Tal repulsa, como a Física ensina, haveria de produzir um movimento de
sentido contrário, no caso aquele que catapultou à mesma altitude um
capitão excluído das Forças Armadas por indisciplina e notabilizado
durante 29 anos por sua irrelevância como deputado federal. Só os muito
obtusos não percebem que a reedição desse enredo em 2022 poderá
perpetuar ainda por muitos anos a situação catastrófica em que nos
encontramos.
Claro,
há dois fatores novos a considerar. De um lado, a inflação e a sucessão
de descalabros do atual governo no combate à pandemia sugerem que Jair
Bolsonaro dificilmente terá gás para a disputa de 2022. Do outro, há uma
penca de hipóteses (o PMDB lançando o presidente do Senado, Rodrigo
Pacheco; o governador João Doria tentando ressuscitar o PSDB; uma
“terceira via”; etc.) que me abstenho de comentar porque, até o momento,
não sei se vamos ouvir aprazíveis harmonias ou a insuportável cacofonia
que nos atormenta ano após ano.
De
concreto, o que há é mais uma tentativa de pintar Lula como o xodó dos
empresários, quem sabe até como um estadista-pacificador: um Juscelino
Kubitschek. O problema é que essa fantasia nem de longe corresponde ao
que a situação brasileira está a exigir: um presidenciável cujo perfil
público seja em si mesmo uma indicação de que estaremos retornando à
normalidade. O Lula-estadista já começou mal, convocando a “militância”

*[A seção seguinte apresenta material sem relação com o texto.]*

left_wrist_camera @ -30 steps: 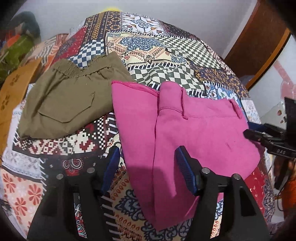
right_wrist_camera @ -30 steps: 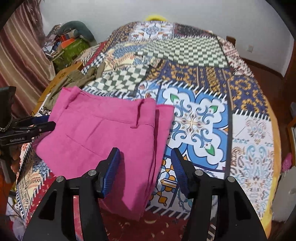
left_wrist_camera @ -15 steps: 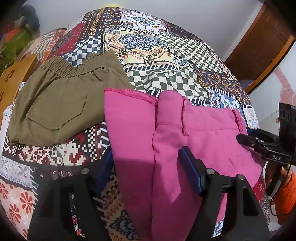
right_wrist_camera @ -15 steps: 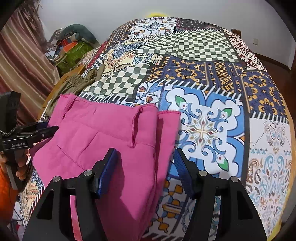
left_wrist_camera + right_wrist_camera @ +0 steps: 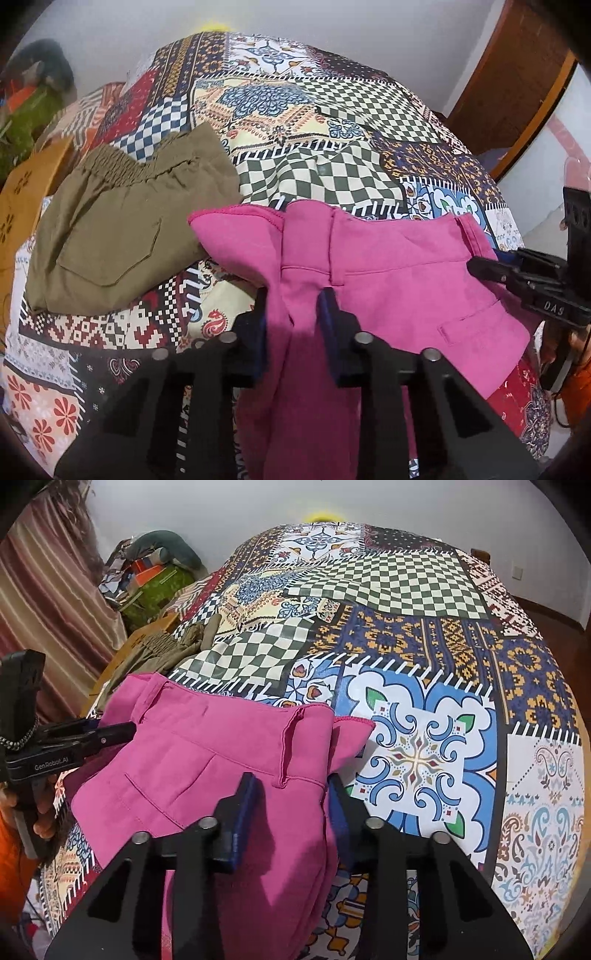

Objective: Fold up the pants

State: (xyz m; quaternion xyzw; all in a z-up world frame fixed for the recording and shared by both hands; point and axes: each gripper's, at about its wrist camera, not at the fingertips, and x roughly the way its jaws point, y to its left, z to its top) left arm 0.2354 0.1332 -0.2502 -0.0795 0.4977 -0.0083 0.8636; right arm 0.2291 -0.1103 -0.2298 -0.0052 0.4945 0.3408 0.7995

para rediscutir a questão do “controle democrático da mídia”, vale
dizer, da censura. Resumindo: num cenário ideal, em vez da polarização
Lula x Bolsonaro, veríamos os dois gozando de suas merecidas
aposentadorias numa ilhota qualquer do Pacífico Sul.
O
segundo demônio, igualmente visível, é o fato de que nossas
instituições políticas hoje parecem mortos-vivos, assassinadas pela
corrupção, esta, sim, “imorrível”, eis que realimentada continuamente
pelo desatino de uma “cláusula pétrea” conhecida como “trânsito em
julgado” (Constituição federal de 1988, inciso LVII). Mercê deste
inciso, como ninguém ignora, divide a justiça brasileira em duas partes,
a dos ricos e a dos pobres, e, de quebra, solapa a credibilidade das
instituições e de toda a classe política, cujos integrantes podem
facilmente contratar advogados que os livrem da condenação em quarta
instância. E, assim, a justiça dos ricos permanecerá lépida e fagueira,
salvo na remota hipótese de um triunfal reaparecimento do chamado “poder
constituinte originário”.
Sem
presidenciáveis, instituições, partidos e parlamentares à altura da
encomenda, é lógico que tão cedo não veremos as reformas de que o País
necessita. Este singelo bico de pena basta para delinear o terceiro
demônio pétreo. Mesmo nas trevas brasilienses, qualquer alma penada
entende que o gigantismo e a voracidade tributária de sucessivos
governos nada mais são que o fruto teratológico de décadas e décadas de
patrimonialismo e corporativismo. Fadado ad aeternum a enxugar gelo,
nosso Estado é a mais ridícula versão de Sísifo que jamais se concebeu.